It's nice to see Stewart laughing. The first time I interviewed her, in Sept. 2012, she wasn't in such a good place. In fact, she was at the center of a media frenzy.
A few weeks after that all happened and sparked breathless around-the-clock coverage in the tabloid media and bloviating on social networks, much of it ruthlessly critical of Stewart, I sat down for an extended interview with her and her On the Road costar Garrett Hedlund in Toronto. It was her first time meeting with press since the brouhaha and she could have pulled out of doing it, but she felt it was her duty to support the indie in spite of her pain and the risk of being asked uncomfortable questions. As we spoke, it was obvious that her time in the pressure cooker had gotten to her. She was very anxious and very fragile. She fidgeted constantly, choked up at one point and whacked herself at another. To be honest, I was concerned about her.
I've spoken with Stewart on a number of occasions over the years since then and, I'm pleased to report, each time she seemed markedly more at peace with herself and her position in the public eye.

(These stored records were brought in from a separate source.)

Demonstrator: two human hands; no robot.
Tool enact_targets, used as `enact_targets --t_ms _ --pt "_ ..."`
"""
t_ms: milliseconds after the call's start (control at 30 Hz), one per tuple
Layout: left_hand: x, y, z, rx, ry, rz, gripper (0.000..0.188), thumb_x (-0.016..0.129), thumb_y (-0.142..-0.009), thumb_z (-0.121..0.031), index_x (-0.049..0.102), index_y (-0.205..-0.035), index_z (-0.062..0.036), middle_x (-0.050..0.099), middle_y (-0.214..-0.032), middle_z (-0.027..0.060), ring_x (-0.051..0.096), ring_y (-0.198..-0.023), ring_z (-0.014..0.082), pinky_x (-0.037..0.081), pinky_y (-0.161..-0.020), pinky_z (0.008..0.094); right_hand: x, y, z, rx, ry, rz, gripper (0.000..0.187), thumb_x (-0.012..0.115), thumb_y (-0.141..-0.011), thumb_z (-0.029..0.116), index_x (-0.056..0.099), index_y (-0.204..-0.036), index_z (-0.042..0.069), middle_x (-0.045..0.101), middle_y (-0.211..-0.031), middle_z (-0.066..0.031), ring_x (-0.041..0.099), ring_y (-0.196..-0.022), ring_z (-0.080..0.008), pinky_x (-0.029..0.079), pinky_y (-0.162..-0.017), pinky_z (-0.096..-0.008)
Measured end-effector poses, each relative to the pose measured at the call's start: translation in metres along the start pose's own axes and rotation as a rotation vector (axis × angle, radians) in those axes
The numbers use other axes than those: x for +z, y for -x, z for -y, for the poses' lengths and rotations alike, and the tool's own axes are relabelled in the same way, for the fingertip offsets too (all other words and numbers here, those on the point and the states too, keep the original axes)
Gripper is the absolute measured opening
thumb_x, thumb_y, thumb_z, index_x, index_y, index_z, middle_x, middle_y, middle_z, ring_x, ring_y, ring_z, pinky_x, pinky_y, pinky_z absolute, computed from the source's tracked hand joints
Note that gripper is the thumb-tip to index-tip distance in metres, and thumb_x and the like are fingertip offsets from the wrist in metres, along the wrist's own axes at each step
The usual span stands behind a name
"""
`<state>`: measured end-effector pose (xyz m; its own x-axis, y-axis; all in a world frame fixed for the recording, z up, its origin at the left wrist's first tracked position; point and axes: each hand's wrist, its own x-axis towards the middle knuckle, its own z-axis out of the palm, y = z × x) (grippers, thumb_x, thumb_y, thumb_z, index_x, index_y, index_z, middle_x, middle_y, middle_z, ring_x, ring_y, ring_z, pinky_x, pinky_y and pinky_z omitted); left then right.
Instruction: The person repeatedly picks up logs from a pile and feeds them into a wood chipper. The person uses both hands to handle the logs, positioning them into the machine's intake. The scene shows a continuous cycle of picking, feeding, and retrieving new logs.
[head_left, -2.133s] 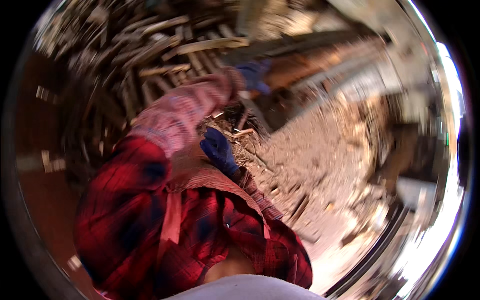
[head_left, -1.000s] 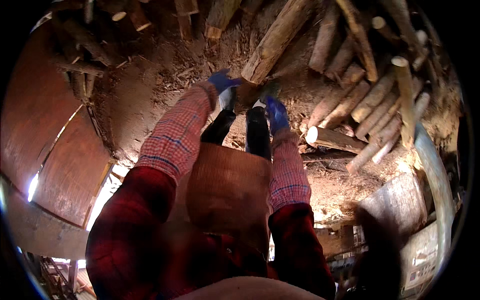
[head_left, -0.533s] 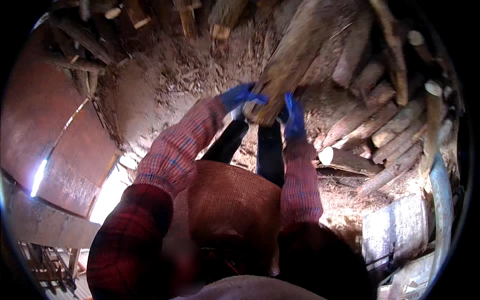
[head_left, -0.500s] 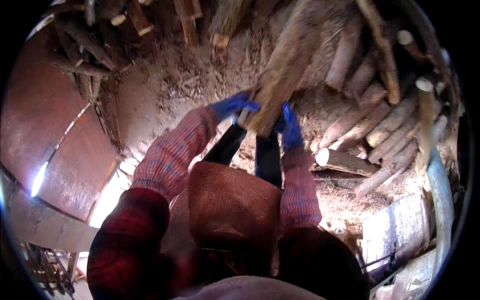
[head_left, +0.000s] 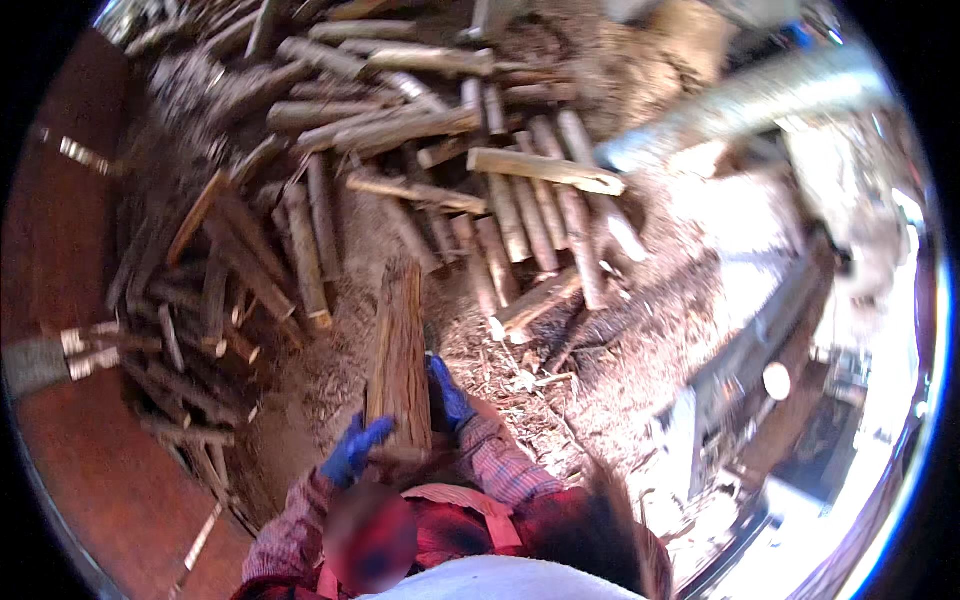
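A thick split log (head_left: 400, 350), brown with rough grain along its length, is held lengthwise in front of my body. My left hand (head_left: 355, 450), in a blue glove, grips its near left side with the fingers curled against the wood. On the log's right side my right hand (head_left: 450, 393), gloved in blue too, presses with part of its fingers hidden behind the edge. Both forearms wear checked sleeves. The log's near end points at my chest and its far end points away from me.
Cut logs (head_left: 400, 130) lie heaped ahead, some stacked side by side. More firewood (head_left: 200, 300) is piled to the left by a rust-brown wall (head_left: 70, 250). A pale pipe (head_left: 750, 105) crosses the far right. Bark chips cover the dirt floor (head_left: 640, 360); a long beam (head_left: 770, 320) stands right.
My view has swung toward the right, bringing the stacked logs ahead of me. The split log, still between both hands, is now drawn close to my chest.
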<state>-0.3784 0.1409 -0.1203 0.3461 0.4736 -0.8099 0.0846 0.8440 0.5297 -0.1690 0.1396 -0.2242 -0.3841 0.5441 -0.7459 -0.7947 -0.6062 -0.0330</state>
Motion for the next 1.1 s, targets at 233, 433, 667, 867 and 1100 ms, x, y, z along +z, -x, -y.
enact_targets --t_ms 233,433,667,867,1100 --pt "0.094 0.114 -0.029 0.246 -0.14 0.36 0.084 0.077 -0.075 -0.017 0.028 -0.141 -0.0018 0.053 -0.126 0.0133 0.052 -0.113 0.0233 0.041 -0.097 0.0382 0.042 0.142 0.014 -0.656 -0.023 -0.03 0.057 0.065 -0.082 0.046 0.056 -0.122 0.006 0.066 -0.107 -0.0102 0.064 -0.09 -0.0255 0.053 -0.082 -0.0385" --pt "0.222 0.137 -0.037 0.885 -0.455 0.528 0.105 0.083 -0.067 -0.026 0.017 -0.144 0.0043 0.038 -0.139 0.0178 0.038 -0.128 0.0248 0.031 -0.106 0.0366 0.067 0.356 0.052 -1.116 -0.149 0.157 0.067 0.064 -0.082 0.049 0.048 -0.131 0.007 0.06 -0.119 -0.0117 0.059 -0.104 -0.0258 0.05 -0.089 -0.0407" --pt "0.391 0.136 -0.068 1.356 -0.698 0.782 0.109 0.086 -0.063 -0.029 0.021 -0.145 0.0013 0.034 -0.142 0.0165 0.034 -0.131 0.0275 0.026 -0.11 0.0379 -0.002 0.53 0.146 -1.877 0.168 -0.242 0.06 0.063 -0.087 0.039 0.044 -0.131 0.003 0.053 -0.125 -0.0153 0.052 -0.113 -0.0253 0.044 -0.096 -0.0387" --pt "0.542 0.116 -0.057 1.013 -0.848 0.901 0.083 0.078 -0.07 -0.033 0.037 -0.136 -0.0028 0.046 -0.13 0.0193 0.046 -0.12 0.0291 0.038 -0.1 0.042 -0.106 0.529 0.175 -2.088 1.438 -1.546 0.051 0.064 -0.088 0.025 0.048 -0.13 0.0 0.051 -0.129 -0.0177 0.045 -0.124 -0.0313 0.036 -0.105 -0.041" --pt "0.596 0.034 -0.03 1.494 -1.266 0.478 0.058 0.067 -0.077 -0.04 0.052 -0.122 -0.0058 0.058 -0.116 0.0205 0.056 -0.106 0.0327 0.045 -0.089 0.0437 -0.167 0.521 0.246 -1.453 1.77 -1.299 0.045 0.054 -0.094 0.016 0.043 -0.135 0.004 0.04 -0.14 -0.0212 0.038 -0.128 -0.0363 0.03 -0.108 -0.0456"
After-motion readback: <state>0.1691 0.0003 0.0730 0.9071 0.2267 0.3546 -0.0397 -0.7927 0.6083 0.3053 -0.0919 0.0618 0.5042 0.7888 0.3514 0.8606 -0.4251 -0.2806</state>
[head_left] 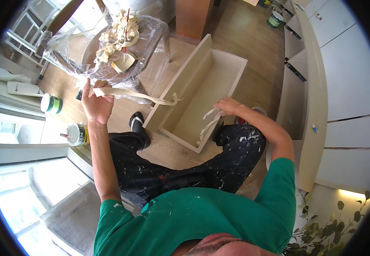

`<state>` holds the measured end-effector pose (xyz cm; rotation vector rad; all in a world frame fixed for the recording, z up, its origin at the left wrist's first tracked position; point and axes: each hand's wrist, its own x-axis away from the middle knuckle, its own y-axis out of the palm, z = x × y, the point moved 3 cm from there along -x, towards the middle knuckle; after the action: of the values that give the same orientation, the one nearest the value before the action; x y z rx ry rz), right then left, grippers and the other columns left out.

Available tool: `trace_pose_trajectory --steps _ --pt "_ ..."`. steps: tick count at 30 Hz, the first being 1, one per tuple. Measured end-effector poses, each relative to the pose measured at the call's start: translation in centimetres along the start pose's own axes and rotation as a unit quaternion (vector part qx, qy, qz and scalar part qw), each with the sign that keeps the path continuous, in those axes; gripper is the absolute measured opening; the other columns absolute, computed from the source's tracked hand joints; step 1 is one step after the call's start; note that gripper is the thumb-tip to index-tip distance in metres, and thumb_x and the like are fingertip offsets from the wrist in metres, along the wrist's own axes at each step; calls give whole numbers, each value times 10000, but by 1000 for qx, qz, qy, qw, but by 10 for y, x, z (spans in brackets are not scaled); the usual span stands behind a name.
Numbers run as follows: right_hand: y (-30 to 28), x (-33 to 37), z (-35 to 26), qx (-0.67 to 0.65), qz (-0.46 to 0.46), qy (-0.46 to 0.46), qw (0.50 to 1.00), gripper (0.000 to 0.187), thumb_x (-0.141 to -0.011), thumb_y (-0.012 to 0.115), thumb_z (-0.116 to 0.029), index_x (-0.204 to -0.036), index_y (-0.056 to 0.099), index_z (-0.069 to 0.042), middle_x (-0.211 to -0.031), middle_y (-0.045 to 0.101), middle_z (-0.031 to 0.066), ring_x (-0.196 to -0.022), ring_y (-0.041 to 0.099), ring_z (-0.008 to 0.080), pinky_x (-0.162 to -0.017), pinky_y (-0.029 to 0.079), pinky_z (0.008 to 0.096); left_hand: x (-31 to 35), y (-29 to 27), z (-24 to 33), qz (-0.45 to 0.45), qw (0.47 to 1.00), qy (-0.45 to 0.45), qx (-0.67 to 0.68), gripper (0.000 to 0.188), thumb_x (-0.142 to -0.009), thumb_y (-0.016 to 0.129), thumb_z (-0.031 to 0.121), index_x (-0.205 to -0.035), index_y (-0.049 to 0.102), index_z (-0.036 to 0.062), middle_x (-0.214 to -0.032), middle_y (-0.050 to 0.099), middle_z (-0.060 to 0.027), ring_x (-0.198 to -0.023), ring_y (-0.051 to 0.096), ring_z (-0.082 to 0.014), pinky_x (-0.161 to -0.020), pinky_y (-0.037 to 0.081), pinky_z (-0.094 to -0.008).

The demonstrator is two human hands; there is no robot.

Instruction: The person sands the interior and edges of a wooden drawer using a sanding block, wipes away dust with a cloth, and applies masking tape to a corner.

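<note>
l hand (98, 103), fingers curled on strip (129, 93), l of drawer (204, 96)
long axis twd drawer; r hand (227, 106) nearer it, pinching 2nd strip (208, 129)

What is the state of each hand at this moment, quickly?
Left hand: closed, holding a long pale strip.
Right hand: closed, holding a twisted pale strip.

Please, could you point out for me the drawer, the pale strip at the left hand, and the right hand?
Drawer (203, 94): head view, bare inside bottom.
Pale strip (117, 91): head view, flat part toward its left end.
Right hand (227, 106): head view, back of hand.
</note>
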<state>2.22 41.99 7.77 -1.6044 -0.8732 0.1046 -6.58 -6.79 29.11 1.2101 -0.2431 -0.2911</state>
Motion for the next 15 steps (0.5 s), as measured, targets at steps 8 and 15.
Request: trace_pose_trajectory --steps 8,15 --pt "7 4 -1 -15 -16 17 1000 389 -700 883 -185 -980 635 -76 -914 725 129 -956 702 383 -819 545 495 12 6 20 -82 991 51 98 313 -1034 609 295 -889 467 57 -876 484 -49 -793 455 -157 -725 432 -296" --pt "22 2 4 26 -38 15 999 347 -732 846 -201 -1007 659 -102 -961 733 120 -964 706 380 -825 558 489 17 1 23 -74 990 69 95 321 -1028 618 307 -912 497 33 -875 495 -60 -802 472 -168 -745 452 -304"
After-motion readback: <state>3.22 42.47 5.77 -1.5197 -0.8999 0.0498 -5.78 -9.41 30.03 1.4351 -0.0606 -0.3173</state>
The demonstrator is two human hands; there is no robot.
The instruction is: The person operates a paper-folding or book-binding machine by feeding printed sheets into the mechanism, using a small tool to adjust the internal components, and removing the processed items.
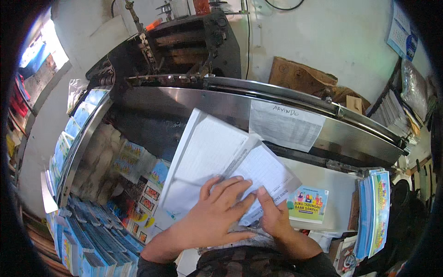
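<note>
A stack of white printed sheets (pixel 203 152) lies slanted in front of me. Over its right part lies an open booklet (pixel 265 168) with ruled, printed pages. My left hand (pixel 224 207) rests on the paper where stack and booklet meet, fingers stretched and somewhat spread. At the booklet's lower right edge is my right hand (pixel 275 217), its thumb on top of the page and its other fingers mostly hidden beneath. A booklet with a colourful green and yellow cover (pixel 308 204) lies just right of that hand.
Behind the work surface stands a dark metal machine (pixel 184 51) with a long steel rail (pixel 286 92). A sheet with handwriting (pixel 286 124) hangs on the steel front. Blue booklet stacks (pixel 97 235) fill the lower left; another stack (pixel 373 212) stands at the right. Cardboard (pixel 300 78) leans behind.
</note>
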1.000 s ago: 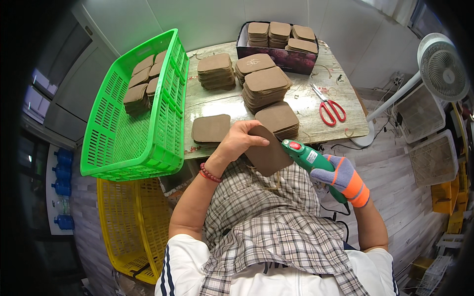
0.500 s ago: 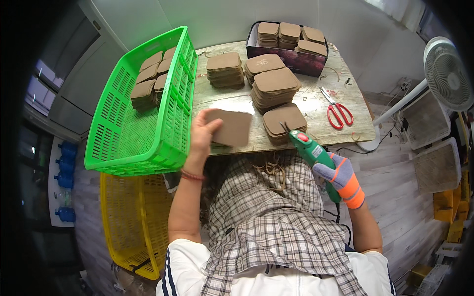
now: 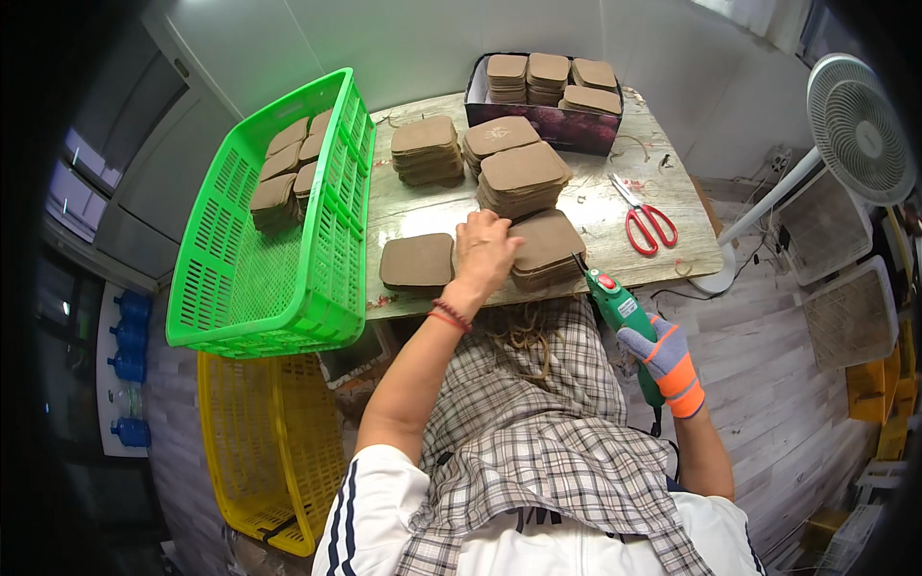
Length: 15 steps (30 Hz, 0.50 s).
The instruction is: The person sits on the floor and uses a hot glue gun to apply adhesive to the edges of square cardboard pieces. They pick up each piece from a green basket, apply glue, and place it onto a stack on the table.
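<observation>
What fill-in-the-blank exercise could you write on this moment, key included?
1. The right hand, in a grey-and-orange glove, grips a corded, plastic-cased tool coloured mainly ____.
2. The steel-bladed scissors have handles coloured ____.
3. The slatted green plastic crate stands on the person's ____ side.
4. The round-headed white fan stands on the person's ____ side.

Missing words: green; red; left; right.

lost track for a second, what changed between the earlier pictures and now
Left hand carried a brown piece leftward, let it go beside the green crate, then moved right toward the front right stack. Right hand still holds the green tool; scissors stayed put.
</observation>
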Available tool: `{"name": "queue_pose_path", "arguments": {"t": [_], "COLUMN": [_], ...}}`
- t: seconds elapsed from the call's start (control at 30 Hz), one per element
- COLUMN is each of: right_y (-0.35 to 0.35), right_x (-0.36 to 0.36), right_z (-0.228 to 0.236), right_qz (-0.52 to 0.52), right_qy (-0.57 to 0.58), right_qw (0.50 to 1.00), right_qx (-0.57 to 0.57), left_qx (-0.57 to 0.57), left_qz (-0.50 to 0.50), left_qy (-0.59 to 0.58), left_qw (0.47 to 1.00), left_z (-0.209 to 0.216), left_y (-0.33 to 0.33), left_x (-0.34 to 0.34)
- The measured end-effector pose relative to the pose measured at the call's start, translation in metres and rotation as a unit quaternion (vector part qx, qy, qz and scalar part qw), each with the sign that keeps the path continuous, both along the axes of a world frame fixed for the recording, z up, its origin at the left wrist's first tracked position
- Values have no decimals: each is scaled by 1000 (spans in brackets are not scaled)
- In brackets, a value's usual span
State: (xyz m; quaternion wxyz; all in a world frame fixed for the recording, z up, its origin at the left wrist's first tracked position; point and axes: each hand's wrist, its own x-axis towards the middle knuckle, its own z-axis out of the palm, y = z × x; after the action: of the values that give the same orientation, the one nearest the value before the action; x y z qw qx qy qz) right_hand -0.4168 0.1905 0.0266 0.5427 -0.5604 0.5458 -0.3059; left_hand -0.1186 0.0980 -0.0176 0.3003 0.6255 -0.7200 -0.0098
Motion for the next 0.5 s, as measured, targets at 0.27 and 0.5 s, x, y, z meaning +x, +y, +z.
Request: {"name": "queue_pose_path", "arguments": {"t": [0.27,0.5], "right_y": [6,6], "right_x": [-6,-8], "right_z": [1,3], "right_qz": [-59,-73], "right_qy": [-29,-33], "right_qw": [997,997], "right_qx": [31,14], "left_qx": [12,97], "left_qz": [9,-56], "left_qy": [36,578], "left_qw": [999,808], "left_z": [8,26], "left_y": [-8,5], "left_x": [-26,-34]}}
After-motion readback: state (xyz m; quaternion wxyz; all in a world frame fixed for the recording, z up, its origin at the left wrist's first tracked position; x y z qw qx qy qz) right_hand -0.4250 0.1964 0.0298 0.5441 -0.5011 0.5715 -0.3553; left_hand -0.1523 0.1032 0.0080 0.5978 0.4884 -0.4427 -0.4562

The last time we spoke prior to Friday was in November at AFI Fest, where, on a panel that I moderated, she more than held her own alongside the likes of Marion Cotillard, Jake Gyllenhaal, Bill Hader, Michelle Monaghan and Tilda Swinton, waxing eloquently about the film industry and a year in which she gave strong performances in no fewer than three films: Still Alice, Camp X-Ray and Clouds.
When we spoke on Friday and focused specifically on Clouds, she was more together and impressive than ever, in no small part, I'm sure, because we were talking about a movie that had allowed her to reflect on and ridicule the absurdity of her experience as a famous celebrity. (Note: According to Daniel Boorstin, the late Librarian of Congress, the definition of "fame" is being well known for one's accomplishments, while the definition of "celebrity" is being well known for being well known; these two things are not mutually-exclusive and Stewart seems to fit both sides of the bill.)
* * *
Clouds focuses on the relationship between a middle-aged movie star (Oscar winner Juliette Binoche) and her assistant (Stewart) around the time in which the star — a true actress — agrees to participate in a theatrical revival of the play-turned-film that made her famous decades earlier. This time, though, she will play the older woman in it, while, in order to get it off the ground, the role of the younger woman she'd played before will be assumed by a scandal-plagued, seemingly vapid celebrity (Chloe Grace Moretz).
In Stewart's view, the film does the service of showing moviegoers how, in real life, actresses like the Binoche character ("who are interesting and good and strive to do cool stuff and do stuff that makes people think") — the sort she clearly sees herself as — must coexist now, more than ever, alongside people like the Moretz character ("surface BS, put-together commercial/commodity-type actresses"). Moreover, it makes the point that the former sort are increasingly valued by our society less than the latter, while being subjected more to the sort of invasive media coverage invited by the others, which blurs the line between the two in the eyes of many and makes it harder for true artists to practice their craft. "That's what I like about the movie," Stewart says. "Why aren't we [as a society] mentioning the fact that it's so crazy that there are so many people that are so full of it? Any why are we consuming them en masse?"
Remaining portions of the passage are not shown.